_TASK INSTRUCTIONS_
The answer must be a bare number: the count of lines below that contain "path".

* * *

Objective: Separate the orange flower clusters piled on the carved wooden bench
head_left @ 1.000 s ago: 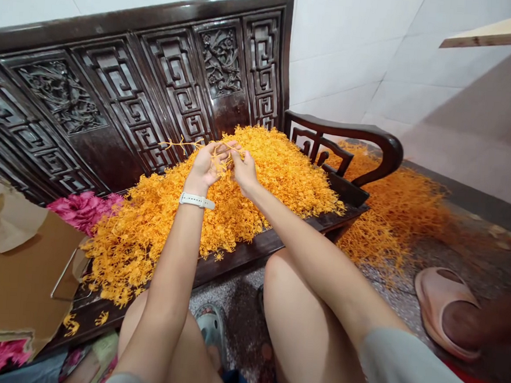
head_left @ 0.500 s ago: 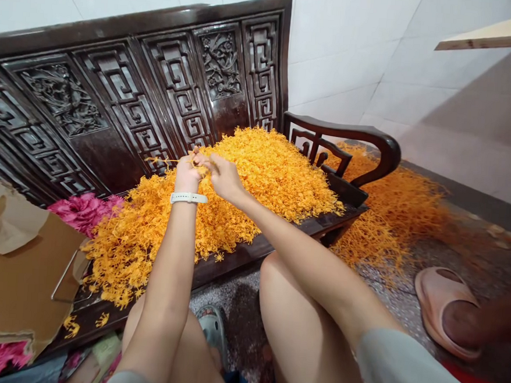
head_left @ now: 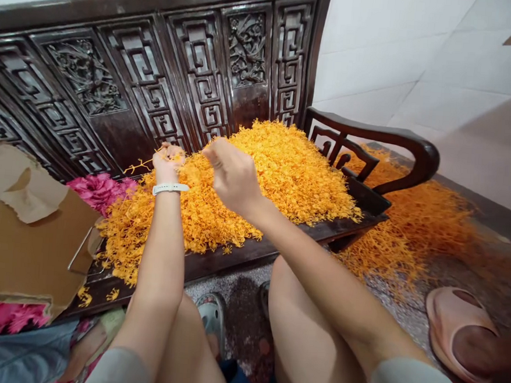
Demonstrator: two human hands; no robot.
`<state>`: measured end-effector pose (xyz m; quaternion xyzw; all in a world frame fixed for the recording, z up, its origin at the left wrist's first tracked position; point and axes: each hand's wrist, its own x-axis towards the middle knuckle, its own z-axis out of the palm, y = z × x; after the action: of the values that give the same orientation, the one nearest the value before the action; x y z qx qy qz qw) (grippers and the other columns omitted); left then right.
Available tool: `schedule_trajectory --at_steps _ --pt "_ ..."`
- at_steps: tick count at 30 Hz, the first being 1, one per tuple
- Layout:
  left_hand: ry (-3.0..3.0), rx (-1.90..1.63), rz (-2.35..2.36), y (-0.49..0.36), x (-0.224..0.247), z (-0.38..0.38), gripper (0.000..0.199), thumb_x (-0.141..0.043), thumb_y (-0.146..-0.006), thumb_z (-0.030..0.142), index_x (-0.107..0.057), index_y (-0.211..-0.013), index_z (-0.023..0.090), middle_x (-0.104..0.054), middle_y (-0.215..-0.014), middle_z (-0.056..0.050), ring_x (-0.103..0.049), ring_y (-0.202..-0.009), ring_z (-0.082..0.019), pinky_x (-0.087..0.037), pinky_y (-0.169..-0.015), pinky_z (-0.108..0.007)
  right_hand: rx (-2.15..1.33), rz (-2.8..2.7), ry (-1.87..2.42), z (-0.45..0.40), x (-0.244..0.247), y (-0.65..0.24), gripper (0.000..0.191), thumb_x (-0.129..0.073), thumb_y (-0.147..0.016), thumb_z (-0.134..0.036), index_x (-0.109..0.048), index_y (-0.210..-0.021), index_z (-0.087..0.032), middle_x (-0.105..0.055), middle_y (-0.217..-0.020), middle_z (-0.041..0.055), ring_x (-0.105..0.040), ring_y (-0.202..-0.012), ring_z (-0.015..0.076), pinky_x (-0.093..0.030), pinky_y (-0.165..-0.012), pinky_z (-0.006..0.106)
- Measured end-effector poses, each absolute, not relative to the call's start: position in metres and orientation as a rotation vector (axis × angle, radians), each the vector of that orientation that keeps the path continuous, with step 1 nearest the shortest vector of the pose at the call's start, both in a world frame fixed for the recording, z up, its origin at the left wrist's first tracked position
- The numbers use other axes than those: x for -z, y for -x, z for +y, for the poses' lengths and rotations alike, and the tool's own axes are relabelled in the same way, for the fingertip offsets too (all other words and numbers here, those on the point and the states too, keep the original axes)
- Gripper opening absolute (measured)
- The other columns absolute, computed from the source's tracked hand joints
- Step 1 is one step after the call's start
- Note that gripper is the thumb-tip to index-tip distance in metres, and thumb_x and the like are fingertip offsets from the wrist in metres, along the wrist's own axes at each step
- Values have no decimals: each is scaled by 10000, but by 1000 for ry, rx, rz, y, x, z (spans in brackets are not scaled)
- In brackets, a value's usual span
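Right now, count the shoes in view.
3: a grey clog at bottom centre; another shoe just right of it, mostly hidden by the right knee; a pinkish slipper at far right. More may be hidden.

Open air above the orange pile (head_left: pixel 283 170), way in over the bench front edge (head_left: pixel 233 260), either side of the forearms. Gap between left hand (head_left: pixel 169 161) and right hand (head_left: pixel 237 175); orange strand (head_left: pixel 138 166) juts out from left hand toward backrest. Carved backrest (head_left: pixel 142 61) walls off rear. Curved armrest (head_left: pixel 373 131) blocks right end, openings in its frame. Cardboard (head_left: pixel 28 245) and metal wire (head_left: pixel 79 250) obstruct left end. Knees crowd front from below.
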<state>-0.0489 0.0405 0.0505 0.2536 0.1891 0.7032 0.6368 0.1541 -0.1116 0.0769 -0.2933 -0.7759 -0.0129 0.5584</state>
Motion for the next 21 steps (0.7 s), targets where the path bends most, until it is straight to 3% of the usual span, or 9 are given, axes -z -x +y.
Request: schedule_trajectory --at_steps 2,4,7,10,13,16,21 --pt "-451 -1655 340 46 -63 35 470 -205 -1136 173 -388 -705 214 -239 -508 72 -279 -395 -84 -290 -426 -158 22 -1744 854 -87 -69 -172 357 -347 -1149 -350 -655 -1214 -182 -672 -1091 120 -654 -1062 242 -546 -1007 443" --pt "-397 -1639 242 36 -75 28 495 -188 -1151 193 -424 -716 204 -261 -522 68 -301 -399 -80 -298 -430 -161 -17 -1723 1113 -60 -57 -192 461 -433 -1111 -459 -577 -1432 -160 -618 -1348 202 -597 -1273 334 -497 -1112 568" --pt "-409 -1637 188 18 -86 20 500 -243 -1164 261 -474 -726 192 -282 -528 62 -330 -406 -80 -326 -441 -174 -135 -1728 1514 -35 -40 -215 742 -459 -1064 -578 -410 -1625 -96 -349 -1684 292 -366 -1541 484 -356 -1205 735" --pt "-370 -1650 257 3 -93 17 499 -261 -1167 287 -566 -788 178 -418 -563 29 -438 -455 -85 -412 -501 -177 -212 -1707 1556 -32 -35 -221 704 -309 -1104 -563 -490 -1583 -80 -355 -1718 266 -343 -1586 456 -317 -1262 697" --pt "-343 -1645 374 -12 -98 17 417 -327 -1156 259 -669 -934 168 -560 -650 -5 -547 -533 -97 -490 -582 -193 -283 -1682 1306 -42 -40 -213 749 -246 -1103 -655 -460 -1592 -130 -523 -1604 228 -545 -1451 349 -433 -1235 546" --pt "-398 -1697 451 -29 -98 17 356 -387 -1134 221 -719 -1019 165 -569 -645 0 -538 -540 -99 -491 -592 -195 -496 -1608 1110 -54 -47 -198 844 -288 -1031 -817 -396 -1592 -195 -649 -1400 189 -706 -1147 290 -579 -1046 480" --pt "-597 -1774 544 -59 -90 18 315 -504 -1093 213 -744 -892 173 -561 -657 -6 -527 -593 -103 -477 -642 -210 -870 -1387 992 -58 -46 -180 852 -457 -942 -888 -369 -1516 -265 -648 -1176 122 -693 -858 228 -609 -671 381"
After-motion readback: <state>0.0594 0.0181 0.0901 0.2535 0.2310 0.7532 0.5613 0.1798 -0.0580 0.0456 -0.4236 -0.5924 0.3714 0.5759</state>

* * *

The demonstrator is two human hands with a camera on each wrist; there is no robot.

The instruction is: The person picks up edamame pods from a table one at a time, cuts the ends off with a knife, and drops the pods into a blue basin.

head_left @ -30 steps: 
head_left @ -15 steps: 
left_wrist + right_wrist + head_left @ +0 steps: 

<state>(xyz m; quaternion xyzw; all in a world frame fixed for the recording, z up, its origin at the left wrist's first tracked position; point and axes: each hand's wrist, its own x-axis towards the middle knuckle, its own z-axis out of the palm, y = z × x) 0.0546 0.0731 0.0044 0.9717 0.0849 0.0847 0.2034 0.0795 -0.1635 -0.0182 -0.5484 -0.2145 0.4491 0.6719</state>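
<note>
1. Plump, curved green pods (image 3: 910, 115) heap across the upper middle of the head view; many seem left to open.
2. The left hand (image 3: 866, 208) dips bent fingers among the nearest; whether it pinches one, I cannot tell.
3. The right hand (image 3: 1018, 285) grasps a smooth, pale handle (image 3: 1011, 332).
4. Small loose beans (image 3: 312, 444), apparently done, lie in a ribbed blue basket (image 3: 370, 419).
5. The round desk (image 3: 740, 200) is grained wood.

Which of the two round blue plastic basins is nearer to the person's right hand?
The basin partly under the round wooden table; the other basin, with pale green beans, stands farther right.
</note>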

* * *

_RESPONSE TO THIS TASK_
2